======== Dataset excerpt

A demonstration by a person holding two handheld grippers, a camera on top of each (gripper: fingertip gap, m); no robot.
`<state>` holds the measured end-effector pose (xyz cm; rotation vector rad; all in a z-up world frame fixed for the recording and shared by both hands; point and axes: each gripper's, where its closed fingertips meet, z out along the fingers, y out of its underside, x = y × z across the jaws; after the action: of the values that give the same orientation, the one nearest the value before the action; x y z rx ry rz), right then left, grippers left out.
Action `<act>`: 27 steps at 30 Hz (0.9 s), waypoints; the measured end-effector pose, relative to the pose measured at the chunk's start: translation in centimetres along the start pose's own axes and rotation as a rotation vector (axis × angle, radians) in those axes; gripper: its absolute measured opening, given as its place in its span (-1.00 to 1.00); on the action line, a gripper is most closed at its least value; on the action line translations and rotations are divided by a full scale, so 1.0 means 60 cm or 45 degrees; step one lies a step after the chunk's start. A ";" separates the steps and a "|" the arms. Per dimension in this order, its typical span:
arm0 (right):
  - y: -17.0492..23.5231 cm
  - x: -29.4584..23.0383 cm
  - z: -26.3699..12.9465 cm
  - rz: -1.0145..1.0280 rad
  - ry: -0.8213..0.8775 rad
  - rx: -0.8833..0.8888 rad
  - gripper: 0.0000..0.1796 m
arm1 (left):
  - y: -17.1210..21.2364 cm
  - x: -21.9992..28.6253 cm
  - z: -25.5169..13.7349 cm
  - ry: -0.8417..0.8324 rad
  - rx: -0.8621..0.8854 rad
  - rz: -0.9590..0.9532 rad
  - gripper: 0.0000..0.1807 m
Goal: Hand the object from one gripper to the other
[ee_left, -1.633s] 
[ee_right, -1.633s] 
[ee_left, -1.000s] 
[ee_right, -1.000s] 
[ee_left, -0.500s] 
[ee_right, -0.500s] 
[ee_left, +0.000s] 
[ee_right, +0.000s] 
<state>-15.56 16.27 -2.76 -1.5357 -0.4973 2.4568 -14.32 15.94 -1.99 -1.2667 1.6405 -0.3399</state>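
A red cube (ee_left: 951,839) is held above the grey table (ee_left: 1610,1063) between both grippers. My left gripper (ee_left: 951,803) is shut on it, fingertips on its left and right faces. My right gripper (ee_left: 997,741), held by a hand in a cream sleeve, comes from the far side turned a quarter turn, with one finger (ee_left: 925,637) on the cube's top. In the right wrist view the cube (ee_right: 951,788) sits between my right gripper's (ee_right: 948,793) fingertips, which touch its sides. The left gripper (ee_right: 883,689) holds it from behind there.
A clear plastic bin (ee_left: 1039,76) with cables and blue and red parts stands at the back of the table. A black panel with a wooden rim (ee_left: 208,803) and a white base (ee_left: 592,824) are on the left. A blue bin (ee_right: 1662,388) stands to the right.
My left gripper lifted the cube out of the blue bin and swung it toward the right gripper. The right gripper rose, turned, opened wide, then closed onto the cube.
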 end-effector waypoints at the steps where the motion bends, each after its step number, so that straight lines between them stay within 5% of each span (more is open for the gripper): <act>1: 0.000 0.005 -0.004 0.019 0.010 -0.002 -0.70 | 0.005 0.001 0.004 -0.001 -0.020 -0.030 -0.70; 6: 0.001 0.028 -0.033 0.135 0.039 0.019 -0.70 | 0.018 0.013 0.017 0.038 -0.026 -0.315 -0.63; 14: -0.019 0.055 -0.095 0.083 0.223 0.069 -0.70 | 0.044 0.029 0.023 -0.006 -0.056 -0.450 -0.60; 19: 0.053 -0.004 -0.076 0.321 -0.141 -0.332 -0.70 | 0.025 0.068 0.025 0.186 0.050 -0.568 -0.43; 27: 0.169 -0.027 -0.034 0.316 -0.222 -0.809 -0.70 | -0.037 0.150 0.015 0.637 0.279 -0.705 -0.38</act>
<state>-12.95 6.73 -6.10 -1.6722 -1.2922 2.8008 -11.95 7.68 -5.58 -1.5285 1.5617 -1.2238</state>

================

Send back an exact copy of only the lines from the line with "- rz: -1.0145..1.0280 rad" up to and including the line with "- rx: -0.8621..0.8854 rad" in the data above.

Response area →
  - rz: -1.0145..1.0280 rad
  - ry: -0.8213..0.8775 rad
  - rx: -0.8833..0.8888 rad
  - gripper: 0.0000..0.1796 m
arm1 (left):
  - y: -17.1210..21.2364 cm
  - x: -21.9992..28.6253 cm
  - z: -25.5169..13.7349 cm
  - ry: -0.8417..0.8324 rad
  - rx: -0.8621..0.8854 rad

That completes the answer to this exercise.